Reliability growth programs and their associated testing implement a methodology known as the Test-Analyze-Fix-Test (TAFT) program. When a failure is observed under a TAFT program, testing stops until the failure is analyzed and a corrective action is incorporated on the system. Testing then resumes with a system that (presumably) has a better reliability. The graph of the reliability for this testing strategy is a series of small increasing steps that can be approximated by a smooth idealized curve. Reliability growth is measured as a function of the slope of the curve representing the cumulative numbers of failures versus the cumulative test duration for an individual system plotted on a logarithmic scale.

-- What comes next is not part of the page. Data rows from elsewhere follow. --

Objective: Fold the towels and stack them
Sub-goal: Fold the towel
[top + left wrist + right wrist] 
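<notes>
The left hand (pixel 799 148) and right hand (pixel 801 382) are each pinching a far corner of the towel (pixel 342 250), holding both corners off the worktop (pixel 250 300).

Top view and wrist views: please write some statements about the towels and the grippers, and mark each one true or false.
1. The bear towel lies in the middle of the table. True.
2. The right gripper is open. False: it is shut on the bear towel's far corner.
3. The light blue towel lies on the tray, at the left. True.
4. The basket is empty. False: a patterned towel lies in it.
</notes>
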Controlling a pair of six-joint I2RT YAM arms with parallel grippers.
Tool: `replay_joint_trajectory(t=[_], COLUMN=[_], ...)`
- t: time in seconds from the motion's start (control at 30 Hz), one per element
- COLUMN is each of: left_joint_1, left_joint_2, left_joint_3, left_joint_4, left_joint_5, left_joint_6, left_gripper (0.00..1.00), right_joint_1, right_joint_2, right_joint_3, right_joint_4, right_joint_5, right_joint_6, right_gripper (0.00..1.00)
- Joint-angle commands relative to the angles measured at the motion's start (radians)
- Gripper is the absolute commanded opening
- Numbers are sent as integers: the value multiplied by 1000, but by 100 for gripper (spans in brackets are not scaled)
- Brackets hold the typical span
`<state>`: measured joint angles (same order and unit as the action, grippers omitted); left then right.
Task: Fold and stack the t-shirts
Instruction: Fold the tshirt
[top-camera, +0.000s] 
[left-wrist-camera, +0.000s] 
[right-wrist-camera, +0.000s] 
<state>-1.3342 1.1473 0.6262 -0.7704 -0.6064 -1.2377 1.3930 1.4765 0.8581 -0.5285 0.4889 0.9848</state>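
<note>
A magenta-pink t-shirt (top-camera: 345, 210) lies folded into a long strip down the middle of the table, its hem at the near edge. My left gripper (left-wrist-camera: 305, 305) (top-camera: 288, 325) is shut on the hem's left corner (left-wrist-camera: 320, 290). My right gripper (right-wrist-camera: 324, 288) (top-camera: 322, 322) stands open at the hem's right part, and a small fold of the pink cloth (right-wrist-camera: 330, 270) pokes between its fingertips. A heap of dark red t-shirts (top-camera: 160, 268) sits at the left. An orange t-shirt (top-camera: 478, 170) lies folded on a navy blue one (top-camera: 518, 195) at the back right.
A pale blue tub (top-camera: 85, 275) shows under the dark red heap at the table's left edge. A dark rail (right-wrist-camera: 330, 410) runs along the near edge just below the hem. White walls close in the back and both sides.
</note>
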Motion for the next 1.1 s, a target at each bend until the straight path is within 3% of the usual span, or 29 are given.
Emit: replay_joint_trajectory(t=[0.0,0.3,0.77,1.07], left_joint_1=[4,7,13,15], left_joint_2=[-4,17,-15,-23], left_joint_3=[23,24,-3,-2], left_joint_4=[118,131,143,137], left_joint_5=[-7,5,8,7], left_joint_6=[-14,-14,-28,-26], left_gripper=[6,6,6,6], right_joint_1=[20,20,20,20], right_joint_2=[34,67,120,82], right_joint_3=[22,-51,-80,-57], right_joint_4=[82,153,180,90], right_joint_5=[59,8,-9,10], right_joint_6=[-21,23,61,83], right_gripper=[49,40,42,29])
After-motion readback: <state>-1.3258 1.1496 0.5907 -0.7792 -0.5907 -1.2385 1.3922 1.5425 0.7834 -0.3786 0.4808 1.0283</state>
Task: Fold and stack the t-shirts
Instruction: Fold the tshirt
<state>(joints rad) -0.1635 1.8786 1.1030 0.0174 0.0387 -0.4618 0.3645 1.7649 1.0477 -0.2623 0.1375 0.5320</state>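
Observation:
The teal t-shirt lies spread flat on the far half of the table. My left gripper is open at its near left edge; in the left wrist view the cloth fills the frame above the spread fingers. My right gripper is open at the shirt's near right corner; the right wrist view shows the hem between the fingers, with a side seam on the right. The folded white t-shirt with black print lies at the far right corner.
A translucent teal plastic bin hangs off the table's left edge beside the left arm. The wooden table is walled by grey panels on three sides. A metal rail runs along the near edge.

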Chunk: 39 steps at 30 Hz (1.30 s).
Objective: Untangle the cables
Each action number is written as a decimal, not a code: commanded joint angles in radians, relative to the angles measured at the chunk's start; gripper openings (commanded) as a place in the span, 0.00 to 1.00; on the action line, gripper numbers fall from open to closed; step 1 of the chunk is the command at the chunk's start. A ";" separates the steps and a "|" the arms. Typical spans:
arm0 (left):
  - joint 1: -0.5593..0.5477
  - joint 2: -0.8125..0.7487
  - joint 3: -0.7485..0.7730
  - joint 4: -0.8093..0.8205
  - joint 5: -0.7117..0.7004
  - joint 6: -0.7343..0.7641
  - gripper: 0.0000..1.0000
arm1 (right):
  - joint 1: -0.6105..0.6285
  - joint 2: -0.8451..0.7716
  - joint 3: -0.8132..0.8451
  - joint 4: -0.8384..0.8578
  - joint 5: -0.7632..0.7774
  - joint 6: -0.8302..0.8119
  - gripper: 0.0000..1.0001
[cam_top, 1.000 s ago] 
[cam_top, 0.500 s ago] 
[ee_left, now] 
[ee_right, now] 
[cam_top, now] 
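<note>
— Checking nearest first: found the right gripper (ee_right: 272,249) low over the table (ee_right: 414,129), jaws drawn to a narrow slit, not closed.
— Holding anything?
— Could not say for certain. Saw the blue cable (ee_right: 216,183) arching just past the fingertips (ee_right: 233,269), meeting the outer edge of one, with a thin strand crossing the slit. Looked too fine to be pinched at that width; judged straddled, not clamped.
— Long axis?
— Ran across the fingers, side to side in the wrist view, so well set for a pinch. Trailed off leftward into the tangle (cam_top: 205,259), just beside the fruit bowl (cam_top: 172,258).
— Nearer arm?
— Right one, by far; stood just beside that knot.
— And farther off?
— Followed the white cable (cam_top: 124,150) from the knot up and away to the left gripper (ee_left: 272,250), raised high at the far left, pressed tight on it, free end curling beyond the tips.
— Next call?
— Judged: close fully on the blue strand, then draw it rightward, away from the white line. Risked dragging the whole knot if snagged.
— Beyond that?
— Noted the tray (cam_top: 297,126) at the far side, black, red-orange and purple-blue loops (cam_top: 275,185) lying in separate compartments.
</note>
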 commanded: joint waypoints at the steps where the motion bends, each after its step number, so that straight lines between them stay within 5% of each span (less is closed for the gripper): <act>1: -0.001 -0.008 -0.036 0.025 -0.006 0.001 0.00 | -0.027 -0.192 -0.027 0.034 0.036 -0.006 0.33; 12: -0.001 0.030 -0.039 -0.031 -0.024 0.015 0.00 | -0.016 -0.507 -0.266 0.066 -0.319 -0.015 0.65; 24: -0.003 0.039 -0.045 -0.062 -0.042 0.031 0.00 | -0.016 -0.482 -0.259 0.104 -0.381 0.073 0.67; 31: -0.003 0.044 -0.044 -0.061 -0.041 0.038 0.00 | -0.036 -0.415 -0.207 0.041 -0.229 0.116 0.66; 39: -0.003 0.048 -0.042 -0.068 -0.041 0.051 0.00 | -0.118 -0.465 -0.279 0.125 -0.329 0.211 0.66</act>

Reliability growth metrics reflects the rate at which the system’s reliability is improving as a result of implementation of corrective actions. A growth rate between zero and one (0,1) implies improvement in reliability, a growth rate of zero (0) implies no growth, and a growth rate less than zero (0) implies reliability decay.

Defense Science Board (DSB) Task Force

The DSB Task Force on DT&E was convened in 2007 to investigate the causal factors for the high percentage of programs entering Initial OT&E (IOT&E) in recent years which have been evaluated in the Director, OT&E (DOT&E) 2007 Annual Report as both not operationally effective and not operationally suitable. The DSB examined the root causes of poor suitability that resulted in a significant increase in the number of systems not meeting suitability requirements during IOT&E.

The Board found that several factors, to include 1990-era OSD changes to acquisition practices and reductions in acquisition personnel resulted in the weakening of engineering processes and the loss of skills in the areas of RAM. With some exceptions, the practice of reliability growth methodologies had been discontinued during the Technology Maturation and Risk Reduction (TMRR)) phase. Relevant military specifications, standards and other guidance were cancelled or not used, in favor of industry standards, which was a complicated transition.